### Instructions to follow
When a line in the material beneath includes the word "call", add it to the count, and report the count alone.

________

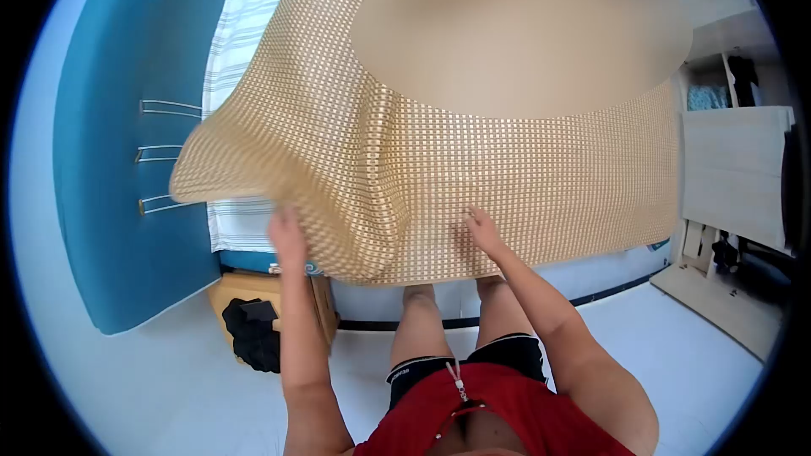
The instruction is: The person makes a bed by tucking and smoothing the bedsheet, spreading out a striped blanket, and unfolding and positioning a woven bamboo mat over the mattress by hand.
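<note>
A tan woven sleeping mat lies across a bed, its left part raised and rippled into a fold. My left hand, smeared by motion, is at the mat's near left edge and grips it; that corner is lifted off the bed. Over the mat's near middle is my right hand, fingers curled in with nothing visible in them and a shadow beside it on the weave. Beneath the lifted corner shows a white striped sheet. A smooth blurred oval hides the far part of the mat.
A blue padded headboard stands at the left. Below the bed's corner, a wooden bedside cabinet carries a black cloth with a dark flat object. At the right is a pale cabinet with open compartments. My legs touch the bed's near side.
</note>
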The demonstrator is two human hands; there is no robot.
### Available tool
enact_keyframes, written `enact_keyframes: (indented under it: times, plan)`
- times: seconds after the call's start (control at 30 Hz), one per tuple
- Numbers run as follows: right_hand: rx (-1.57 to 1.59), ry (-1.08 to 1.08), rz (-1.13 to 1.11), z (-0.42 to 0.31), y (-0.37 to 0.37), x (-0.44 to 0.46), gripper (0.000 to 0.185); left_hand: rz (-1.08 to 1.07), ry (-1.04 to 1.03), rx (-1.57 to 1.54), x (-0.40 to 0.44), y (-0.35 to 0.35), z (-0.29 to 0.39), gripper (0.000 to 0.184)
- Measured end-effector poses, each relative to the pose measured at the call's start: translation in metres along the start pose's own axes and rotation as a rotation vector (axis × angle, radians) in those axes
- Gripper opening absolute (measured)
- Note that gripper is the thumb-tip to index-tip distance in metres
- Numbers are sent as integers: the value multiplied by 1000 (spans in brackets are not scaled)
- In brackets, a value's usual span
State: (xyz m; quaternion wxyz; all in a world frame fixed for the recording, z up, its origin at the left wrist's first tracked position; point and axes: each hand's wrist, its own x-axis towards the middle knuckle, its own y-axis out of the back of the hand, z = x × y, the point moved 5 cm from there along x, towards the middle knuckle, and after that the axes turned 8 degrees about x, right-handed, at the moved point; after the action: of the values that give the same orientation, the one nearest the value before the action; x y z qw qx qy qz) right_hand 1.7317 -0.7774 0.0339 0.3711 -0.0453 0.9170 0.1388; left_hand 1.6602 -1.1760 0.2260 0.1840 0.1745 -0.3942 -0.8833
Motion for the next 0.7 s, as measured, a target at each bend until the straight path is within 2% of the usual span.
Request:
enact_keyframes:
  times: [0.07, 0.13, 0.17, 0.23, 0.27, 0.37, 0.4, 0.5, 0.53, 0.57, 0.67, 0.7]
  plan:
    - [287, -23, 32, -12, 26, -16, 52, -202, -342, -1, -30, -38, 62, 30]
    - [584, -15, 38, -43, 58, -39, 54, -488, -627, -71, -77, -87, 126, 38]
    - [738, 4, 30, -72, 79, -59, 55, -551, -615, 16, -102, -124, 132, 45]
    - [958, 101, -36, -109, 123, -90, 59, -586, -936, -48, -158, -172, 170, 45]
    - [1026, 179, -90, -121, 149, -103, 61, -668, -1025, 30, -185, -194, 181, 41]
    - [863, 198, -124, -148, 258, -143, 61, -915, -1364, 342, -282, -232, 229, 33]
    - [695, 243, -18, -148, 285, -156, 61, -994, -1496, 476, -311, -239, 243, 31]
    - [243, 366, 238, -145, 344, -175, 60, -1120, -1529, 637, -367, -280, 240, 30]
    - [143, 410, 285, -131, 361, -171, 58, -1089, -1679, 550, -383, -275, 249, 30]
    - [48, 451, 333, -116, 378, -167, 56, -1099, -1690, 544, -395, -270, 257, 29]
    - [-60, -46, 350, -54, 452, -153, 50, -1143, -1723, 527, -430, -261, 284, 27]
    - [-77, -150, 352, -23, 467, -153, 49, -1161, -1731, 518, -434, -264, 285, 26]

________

### Result of the exercise
2